Après modernisation (informatique, agencement, éclairage…), des difficultés apparaissent 3-4 ans après. Sa conjointe, Adeline, doit travailler à l’extérieur, abandonnant leur complémentarité, lui gérant le magasin, elle conseillant sur la littérature. Il officie seul, 70 à 80 heures par semaine. Elle lui donne un coup de main quand cela est nécessaire et possible.

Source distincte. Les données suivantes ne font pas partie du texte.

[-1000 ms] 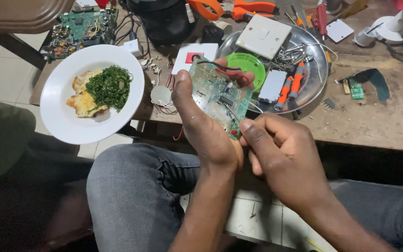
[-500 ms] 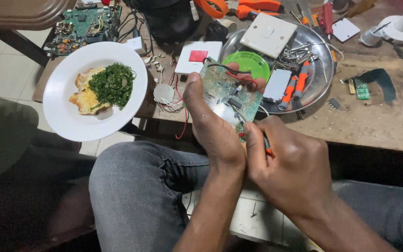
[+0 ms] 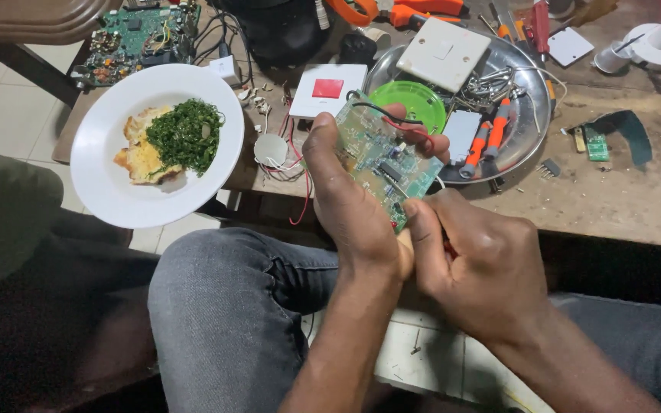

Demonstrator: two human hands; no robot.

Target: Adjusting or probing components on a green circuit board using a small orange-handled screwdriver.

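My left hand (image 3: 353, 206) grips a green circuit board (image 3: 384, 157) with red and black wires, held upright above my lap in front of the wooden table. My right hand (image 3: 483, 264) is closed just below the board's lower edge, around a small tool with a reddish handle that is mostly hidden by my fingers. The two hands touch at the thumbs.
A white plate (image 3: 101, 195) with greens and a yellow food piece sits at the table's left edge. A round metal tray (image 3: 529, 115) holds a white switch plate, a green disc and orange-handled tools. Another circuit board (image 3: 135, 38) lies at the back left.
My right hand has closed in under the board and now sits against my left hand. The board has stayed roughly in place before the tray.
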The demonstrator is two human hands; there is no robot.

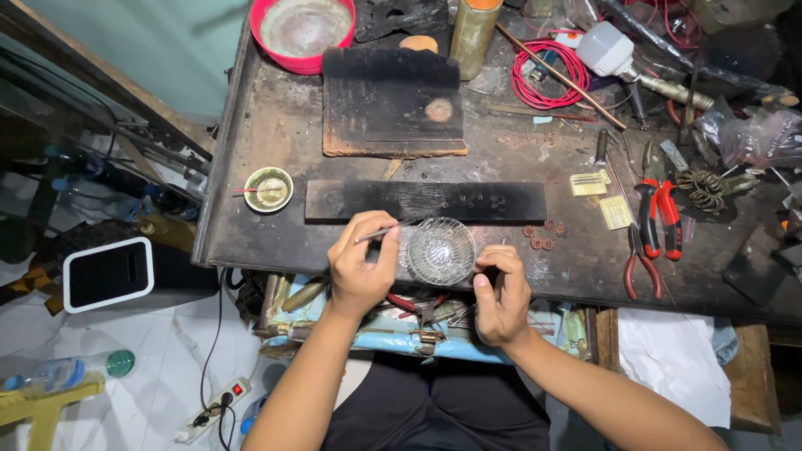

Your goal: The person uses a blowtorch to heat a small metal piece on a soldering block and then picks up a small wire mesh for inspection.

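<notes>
Two hands at bench edge: left hand (361,266) pinching tweezers (378,233) over glass dish (440,250); right hand (501,294) closed beside dish, held item too small to tell. Few coils (543,235) laid right of dish; seemingly early.

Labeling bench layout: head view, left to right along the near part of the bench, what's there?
Small round green-rimmed dish → left hand holding thin metal tweezers → ribbed clear glass bowl → right hand → small reddish coiled pieces → red-handled pliers.
</notes>
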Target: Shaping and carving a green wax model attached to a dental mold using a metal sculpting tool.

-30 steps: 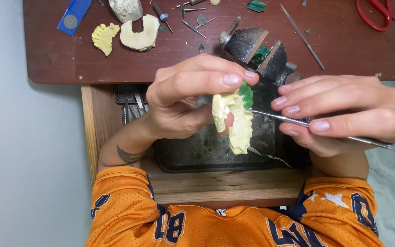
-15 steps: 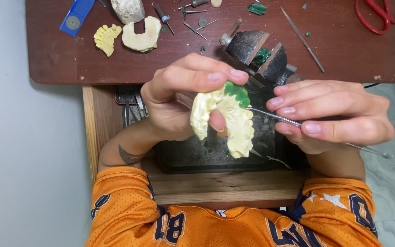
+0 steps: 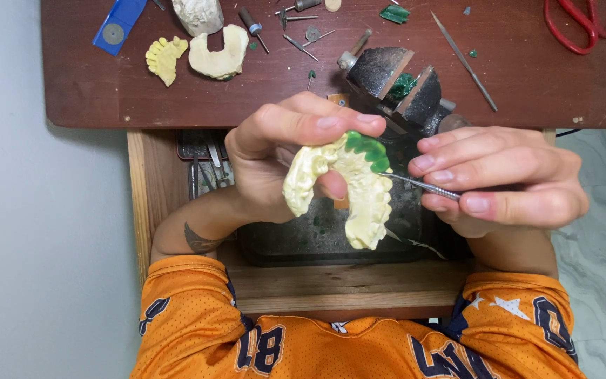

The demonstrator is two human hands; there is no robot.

Le rachat du fonds de commerce de la Maison de la presse est l’opportunité, pour évincer la concurrence, se recentrer, malgré les obstacles. « C’était nécessaire à Pont-de-Chéruy, pour un petit commerce pérenne. Avec plusieurs activités, je le fais tourner », explique-t-il. En centre-ville, la librairie offre toujours les livres scolaires neufs et d’occasion, la littérature et ses nouveautés régulières, les beaux livres pour les fêtes… Comme les petits éditeurs de livres scolaires, qui ne sont pas proposés aux familles par le point culturel de l’hypermarché voisin, Jacques Daumard demande une avance sur commandes pour se prémunir des impayés. La papeterie répond aux besoins scolaires et professionnels toute l’année. La presse, nouvelle corde à son arc, nécessite une gestion quotidienne et fastidieuse, de la réception le matin au retour des invendus le soir. La Française des jeux, c’est l’intérêt, « un incontournable pour un commerce de centre-ville », dit-il. Les jeux ne font pas vendre la presse, mais cette dernière fait vendre des jeux.

Changer d’emplacement a ses incidences : des clients ont perdu sa trace, une autre clientèle est apparue, la fréquentation est plus soutenue. Mais, il doit s’adapter : éliminer des produits haut de gamme, répondre à l’acheteur qui veut tout, tout de suite. Un stationnement plus éloigné, même de quelques centaines de mètres, s’avère un handicap à ses yeux et il s’inquiète des comportements d’incivilité (automobilistes, cyclistes) dans la rue semi-piétonne.
L’expérience continuera encore quelques années. Il apprécie les challenges, les contacts, la découverte d’un produit. Sur 5 à 10 ans, il développe une affaire, comme il l’a fait dans les assurances, l’hôtellerie-restauration, le tourisme… puis part vers une nouvelle aventure.